While therapies for osteoporosis are Radius' major focus, the company also has an investigational compound for the treatment of metastatic breast cancer. That drug is headed for Phase I, while the same drug (in much lower doses) is currently in a Phase II trial for treating hot flashes without the side effects of hormone treatments.
What is the major risk?
Cash burn can be a significant risk for an early stage biotech, as the product-less company is typically operating on stockholder equity funds and borrowed capital. But for a clinical stage biotech, Radius is a rarity -- a cash-rich company. With a market cap of $1.5 billion, as of Dec. 31, the company held $105 million in cash, cash equivalents, and marketable securities, and in a public offering in January, it raised an additional $158 million. Management said that should carry it through the fourth quarter of 2016, when it expects a commercial launch of its drug.
In terms of earnings, Radius Health's loss also came in narrower than expected this quarter. The Street expected a loss of 59 cents per share, which the company beat by four cents. For Q4, the company showed a net loss of $18.0 million, or $0.55 per share, as compared to a net loss of $12.5 million, or $44.87 per share for the three months ending Dec. 31, 2013. The net loss per share calculation includes the impact of the conversion of Radius' convertible preferred stock into common stock from initial public offering in June 2014, according to Radius Health's management.
For the full year, Radius reported a net loss of $62.5 million, or $4.04 per share, as compared to a net loss of $60.7 million, or $203.91 per share for 2013. Once again, the net loss per share calculation includes the impact of the conversion of Radius' convertible preferred stock into common stock.

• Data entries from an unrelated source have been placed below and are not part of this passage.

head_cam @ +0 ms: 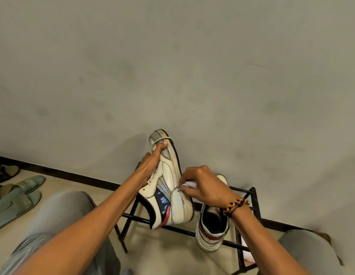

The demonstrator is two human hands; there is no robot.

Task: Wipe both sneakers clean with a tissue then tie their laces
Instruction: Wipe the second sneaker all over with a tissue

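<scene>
At five o'clock, nearest: right hand (204,187) pinches a crumpled tissue (189,184) against the held sneaker's (170,187) side near the sole edge.
Centre, six to twelve: left hand (151,165) grips that sneaker by the tongue and laces, toe up.
Wiping advice: probably short firm strokes along the seam, bracing with the grip, refolding the tissue to a clean face.
Four o'clock, beyond: second sneaker (210,231) sits on the black rack (254,197), awaiting its turn.

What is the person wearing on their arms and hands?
Both forearms are bare, with no sleeves showing and no gloves. The right wrist has a braided bracelet in yellow, red and dark strands, with a thin dark cord beside it. The left hand and its wrist show nothing worn.
</scene>
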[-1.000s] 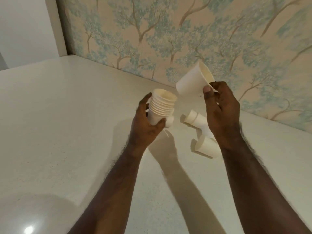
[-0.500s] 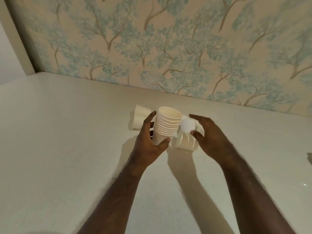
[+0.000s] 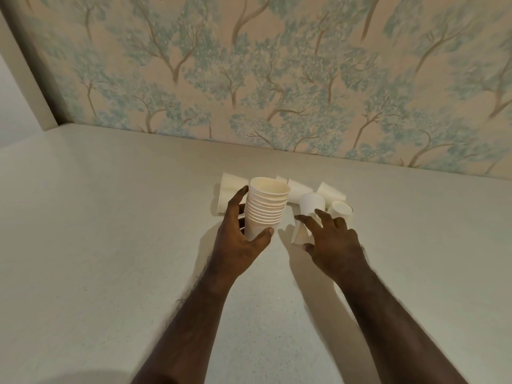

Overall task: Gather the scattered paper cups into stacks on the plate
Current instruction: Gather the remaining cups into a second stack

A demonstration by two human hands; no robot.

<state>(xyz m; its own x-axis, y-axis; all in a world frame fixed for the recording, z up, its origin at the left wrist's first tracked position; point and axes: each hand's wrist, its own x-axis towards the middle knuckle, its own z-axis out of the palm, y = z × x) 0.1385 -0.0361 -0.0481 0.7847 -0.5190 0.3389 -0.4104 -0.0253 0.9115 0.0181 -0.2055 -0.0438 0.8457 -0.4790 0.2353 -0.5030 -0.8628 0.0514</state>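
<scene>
My left hand [image 3: 238,239] is shut on an upright stack of several white paper cups [image 3: 266,206], held above the counter. My right hand [image 3: 329,236] hovers with fingers spread over a loose cup [image 3: 310,206] lying on the counter, its fingertips touching or nearly touching it. More white cups lie on their sides behind: one at the left [image 3: 228,189], one behind the stack [image 3: 297,189], one further right [image 3: 329,192], and one at the far right [image 3: 340,210]. No plate is in view.
The cups lie on a pale speckled counter [image 3: 110,245] close to a wall with tree-patterned wallpaper [image 3: 277,79]. A plain wall corner [image 3: 25,87] stands at the far left.
One second ago my right hand held a single cup up in the air; that cup has gone onto the stack. The right hand then dropped to the loose cups on the counter.
</scene>
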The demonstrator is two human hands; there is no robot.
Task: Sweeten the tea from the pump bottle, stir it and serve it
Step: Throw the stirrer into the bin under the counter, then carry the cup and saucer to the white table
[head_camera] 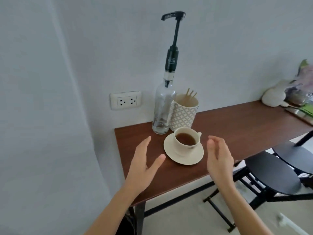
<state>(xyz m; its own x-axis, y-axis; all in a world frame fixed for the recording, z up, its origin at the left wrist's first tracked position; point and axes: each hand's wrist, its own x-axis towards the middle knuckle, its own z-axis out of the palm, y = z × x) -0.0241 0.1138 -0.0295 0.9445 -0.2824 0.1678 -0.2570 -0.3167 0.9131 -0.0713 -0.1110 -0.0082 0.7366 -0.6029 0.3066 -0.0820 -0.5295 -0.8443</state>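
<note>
Tea fills a cup (184,141) on a saucer (194,156) between the empty left hand (144,158), fingers spread, and right hand (218,156), fingers loosely curled, while the pump bottle (163,109), its label too blurred to read, stands just behind on the table (237,133).

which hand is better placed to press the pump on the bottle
Left, probably. The left hand hovers open on the pump bottle side; the right hand is beyond the tea cup.
</note>
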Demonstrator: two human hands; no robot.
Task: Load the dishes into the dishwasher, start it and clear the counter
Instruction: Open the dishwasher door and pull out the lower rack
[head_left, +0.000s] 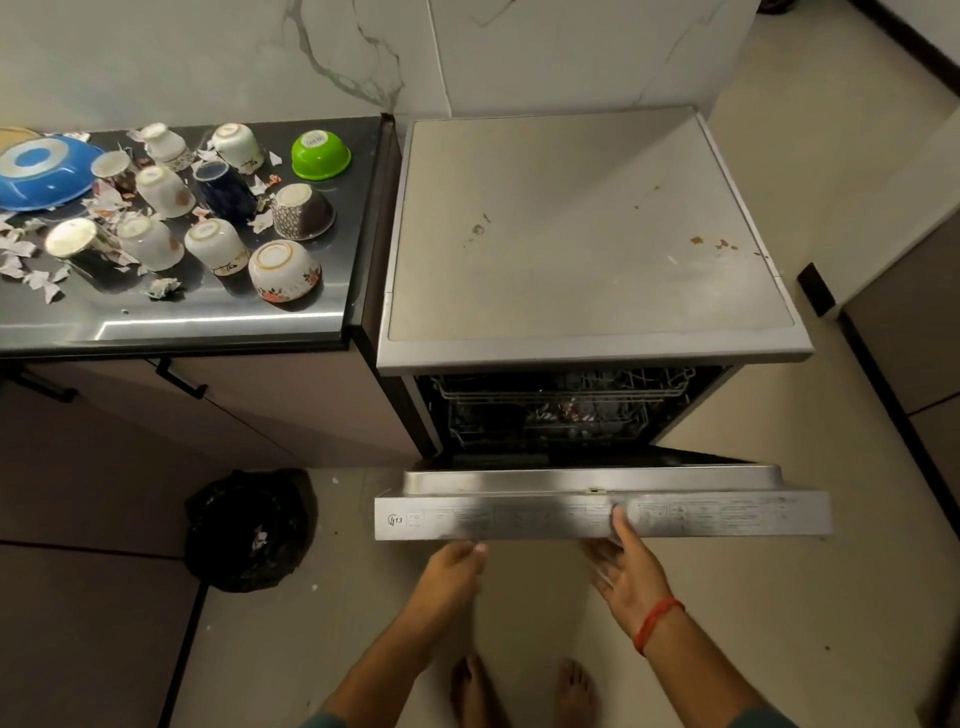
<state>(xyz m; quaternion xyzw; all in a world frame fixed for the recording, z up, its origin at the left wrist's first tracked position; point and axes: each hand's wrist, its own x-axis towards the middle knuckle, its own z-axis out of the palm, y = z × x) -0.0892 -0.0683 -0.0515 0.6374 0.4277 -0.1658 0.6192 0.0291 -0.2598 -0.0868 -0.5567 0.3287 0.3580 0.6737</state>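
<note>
Black rubbish bag (248, 530) on the tiled floor (857, 597) — marble-veined wall (260, 57) behind, dark cabinet handle (179, 378) nearby.

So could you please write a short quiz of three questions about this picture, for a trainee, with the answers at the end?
1. True or false: the stainless-steel dishwasher door is fully shut.
2. Which upside-down dish stands nearest the dishwasher on the dark grey counter? A) the wide blue plastic bowl B) the small green plastic bowl C) the dark blue ceramic cup
3. Fill in: the right hand touches the door's ____ edge, thumb on the control strip.

Key
1. False: it hangs open and the wire racks show.
2. B
3. Front; the left hand is just below that edge too.
</note>
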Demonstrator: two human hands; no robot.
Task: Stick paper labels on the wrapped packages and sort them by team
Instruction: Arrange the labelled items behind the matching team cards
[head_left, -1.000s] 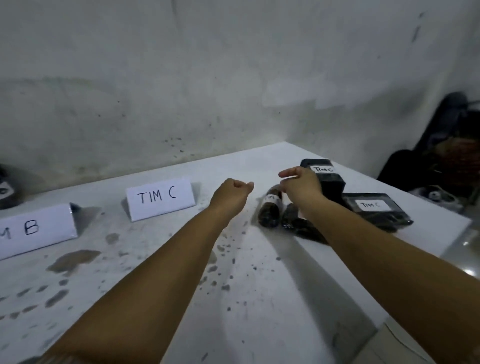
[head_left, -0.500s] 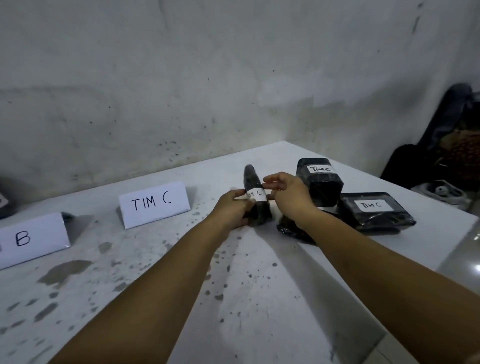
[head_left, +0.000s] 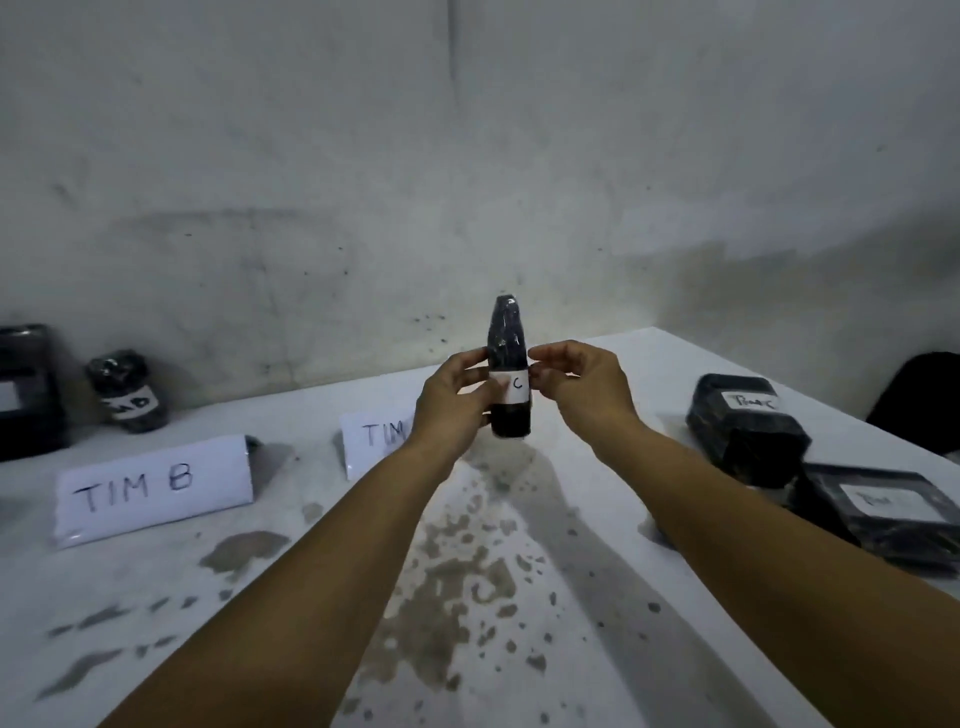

Radius has seen growing short interest recently. From Jan. 30 to Feb. 27, it rose almost 800,000 shares, or 46%. The increase doesn't particularly alarm me in the absence of other issues, as shorts marching into a stock can be no more than a symptom of herd mentality on Wall Street, and it can even propel a stock upward, as shorts rush to cover. But another issue does worry me. Radius has a history of turnover at the top, which is not a good sign. In its latest shift, AstraZeneca's former head of strategy, Robert Ward, was recruited as Radius' new CEO at the end of last year.

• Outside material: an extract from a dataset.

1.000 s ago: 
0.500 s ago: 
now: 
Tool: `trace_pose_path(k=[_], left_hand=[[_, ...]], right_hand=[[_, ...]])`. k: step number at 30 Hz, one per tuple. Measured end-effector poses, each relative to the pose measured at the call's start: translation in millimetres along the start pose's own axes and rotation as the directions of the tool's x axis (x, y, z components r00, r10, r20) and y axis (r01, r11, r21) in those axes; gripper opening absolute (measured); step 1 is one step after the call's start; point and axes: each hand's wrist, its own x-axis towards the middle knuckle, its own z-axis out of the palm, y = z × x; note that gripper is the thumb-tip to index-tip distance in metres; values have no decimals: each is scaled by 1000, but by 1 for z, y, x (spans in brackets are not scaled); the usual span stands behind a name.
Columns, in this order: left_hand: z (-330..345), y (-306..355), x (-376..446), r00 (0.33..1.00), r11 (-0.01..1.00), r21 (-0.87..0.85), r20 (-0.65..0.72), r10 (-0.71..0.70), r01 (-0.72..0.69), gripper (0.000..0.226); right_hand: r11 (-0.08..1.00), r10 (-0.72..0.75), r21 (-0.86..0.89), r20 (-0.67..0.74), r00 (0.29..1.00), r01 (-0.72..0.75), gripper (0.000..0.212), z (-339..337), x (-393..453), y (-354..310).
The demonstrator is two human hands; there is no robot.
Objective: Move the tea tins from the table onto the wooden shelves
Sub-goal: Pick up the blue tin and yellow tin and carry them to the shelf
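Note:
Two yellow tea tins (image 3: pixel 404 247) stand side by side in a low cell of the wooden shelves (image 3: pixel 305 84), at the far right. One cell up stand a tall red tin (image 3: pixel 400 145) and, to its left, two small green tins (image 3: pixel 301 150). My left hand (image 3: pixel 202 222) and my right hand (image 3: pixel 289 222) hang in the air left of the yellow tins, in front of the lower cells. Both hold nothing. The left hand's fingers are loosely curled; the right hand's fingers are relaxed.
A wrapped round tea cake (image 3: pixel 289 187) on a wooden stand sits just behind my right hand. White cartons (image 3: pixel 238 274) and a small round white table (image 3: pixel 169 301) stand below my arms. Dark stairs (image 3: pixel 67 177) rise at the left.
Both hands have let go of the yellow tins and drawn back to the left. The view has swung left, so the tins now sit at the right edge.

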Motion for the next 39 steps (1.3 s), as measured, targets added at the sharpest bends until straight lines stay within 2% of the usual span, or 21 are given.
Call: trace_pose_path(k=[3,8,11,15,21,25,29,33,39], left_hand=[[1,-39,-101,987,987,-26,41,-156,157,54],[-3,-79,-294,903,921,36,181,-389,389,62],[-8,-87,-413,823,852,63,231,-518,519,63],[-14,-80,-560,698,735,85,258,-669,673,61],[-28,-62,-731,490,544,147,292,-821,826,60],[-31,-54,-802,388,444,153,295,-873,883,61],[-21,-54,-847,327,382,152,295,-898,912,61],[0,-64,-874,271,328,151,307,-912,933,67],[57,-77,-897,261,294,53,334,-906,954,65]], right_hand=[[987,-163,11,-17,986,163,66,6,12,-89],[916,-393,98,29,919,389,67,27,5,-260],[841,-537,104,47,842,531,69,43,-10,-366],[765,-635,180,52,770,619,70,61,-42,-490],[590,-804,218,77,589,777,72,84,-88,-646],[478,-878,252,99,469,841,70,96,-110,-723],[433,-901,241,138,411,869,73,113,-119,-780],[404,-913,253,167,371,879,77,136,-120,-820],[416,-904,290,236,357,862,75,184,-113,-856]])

Right now, I see the major risk for this stock coming from competition. When you invest in a small biotech, you really need to know the forest you're working in. Rarely mentioned in analyst coverage of Radius is that rival drugs are breathing down its neck. Specifically, one of the most promising drugs in Amgen's pipeline is a treatment called romosozumab, which was tested against Forteo in a Phase II trial.
Results showed that Amgen's drug was significantly more effective than Forteo in rebuilding bone density in the lumbar spine. The drug is now being tested in a global, 10,000 patient Phase III trial with top-line data expected in 2016.
Investors with an appetite for high-risk are very enthusiastic about Radius, and there's justification for more upside, as the company appears to be within spitting distance of a major market opportunity. But Radius's fate is tied at the hip to its bone-building compound. Expectations for this booming biotech should be tempered with the realization that unexpected bad news on abaloparatide-SC could crater this high flyer. Will that happen? Time will tell, but meanwhile, it's definitely a stock to watch.